GOAL OF THE EXERCISE => The answer must consist solely of the lines below starting at the one containing "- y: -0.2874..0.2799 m" and ending at the one containing "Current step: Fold", repeated exactly, with both ends included and all pictures omitted.

DATASET EXTRACT =>
----

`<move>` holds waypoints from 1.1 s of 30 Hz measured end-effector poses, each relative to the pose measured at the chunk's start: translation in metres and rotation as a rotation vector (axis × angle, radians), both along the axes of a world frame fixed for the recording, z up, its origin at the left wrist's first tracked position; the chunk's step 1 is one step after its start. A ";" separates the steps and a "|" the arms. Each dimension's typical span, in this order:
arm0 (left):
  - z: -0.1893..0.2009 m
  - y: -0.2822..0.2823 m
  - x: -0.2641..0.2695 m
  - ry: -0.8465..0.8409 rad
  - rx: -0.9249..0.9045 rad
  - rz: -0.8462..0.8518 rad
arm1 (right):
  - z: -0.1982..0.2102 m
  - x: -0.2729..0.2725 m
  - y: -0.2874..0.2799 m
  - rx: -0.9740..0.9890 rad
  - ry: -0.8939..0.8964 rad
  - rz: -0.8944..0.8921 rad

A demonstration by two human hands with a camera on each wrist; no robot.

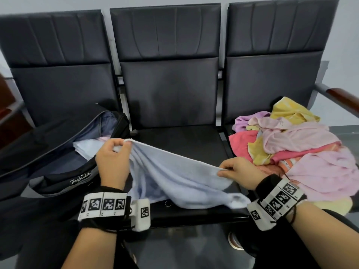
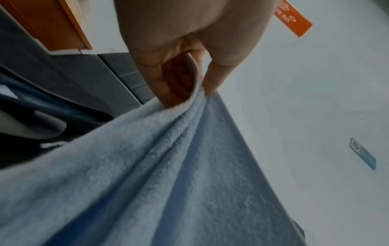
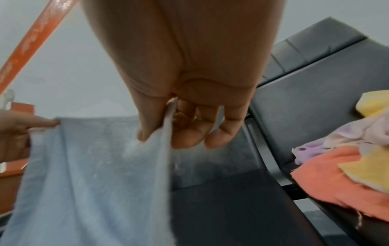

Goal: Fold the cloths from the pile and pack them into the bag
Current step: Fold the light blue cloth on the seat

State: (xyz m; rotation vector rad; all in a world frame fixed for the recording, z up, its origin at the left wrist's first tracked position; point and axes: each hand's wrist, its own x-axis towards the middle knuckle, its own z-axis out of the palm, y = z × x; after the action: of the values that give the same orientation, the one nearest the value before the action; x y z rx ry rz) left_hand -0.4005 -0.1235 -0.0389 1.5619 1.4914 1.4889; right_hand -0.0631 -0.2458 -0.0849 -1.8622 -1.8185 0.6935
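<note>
We cannot see the far end of the bag [image 1: 64, 152], cut off left of the middle seat [image 1: 180, 138]; folded pale cloths lie inside. Our left hand [image 1: 112, 162] and right hand [image 1: 240, 172] pinch the blue cloth [image 1: 171, 177] above that seat. The pile [image 1: 297, 152] lies right of it.

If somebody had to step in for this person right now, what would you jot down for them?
Left hand: pinches one top corner of the light blue cloth.
Right hand: pinches the other top corner; the cloth hangs spread between them over the middle seat, not yet folded.
Bag: open on the left seat, with at least one folded pale cloth already inside.
Pile: pink, yellow and purple cloths heaped unfolded on the right seat.
Left to do: fold the blue cloth, put it in the bag, then work through the pile.
</note>
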 end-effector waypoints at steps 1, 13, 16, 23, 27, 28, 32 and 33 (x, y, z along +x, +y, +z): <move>0.002 0.001 -0.004 0.001 0.007 0.018 | 0.001 0.003 0.000 0.008 0.015 -0.036; 0.027 -0.015 0.053 0.126 0.083 -0.239 | 0.071 -0.055 0.000 0.255 0.786 0.037; 0.023 -0.019 0.066 0.210 0.043 -0.409 | 0.080 -0.066 0.000 0.096 0.868 0.199; 0.000 -0.030 0.052 0.308 -0.096 -0.627 | 0.066 -0.076 0.001 0.081 0.391 0.191; 0.006 -0.036 0.049 0.289 -0.093 -0.657 | 0.064 -0.086 0.007 0.127 0.371 0.194; 0.007 -0.038 0.048 0.278 -0.091 -0.655 | 0.063 -0.088 0.008 0.156 0.367 0.187; 0.012 -0.045 0.048 0.190 -0.087 -0.654 | 0.060 -0.096 0.015 0.321 0.247 0.131; 0.012 -0.047 0.048 0.168 -0.087 -0.665 | 0.060 -0.099 0.017 0.336 0.224 0.136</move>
State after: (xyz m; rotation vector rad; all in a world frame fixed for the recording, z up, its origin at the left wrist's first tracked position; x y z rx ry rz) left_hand -0.3526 -0.1702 -0.0266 1.9105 0.9465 0.9150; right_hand -0.1617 -0.2292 -0.0248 -1.3996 -1.7974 0.5749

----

WRITTEN RESPONSE =>
  - y: -0.2874..0.2799 m
  - rx: -0.9740..0.9890 rad
  - ry: -0.8939..0.8964 rad
  - rz: -0.8944..0.8921 rad

A demonstration by two human hands with a camera on each wrist; no robot.


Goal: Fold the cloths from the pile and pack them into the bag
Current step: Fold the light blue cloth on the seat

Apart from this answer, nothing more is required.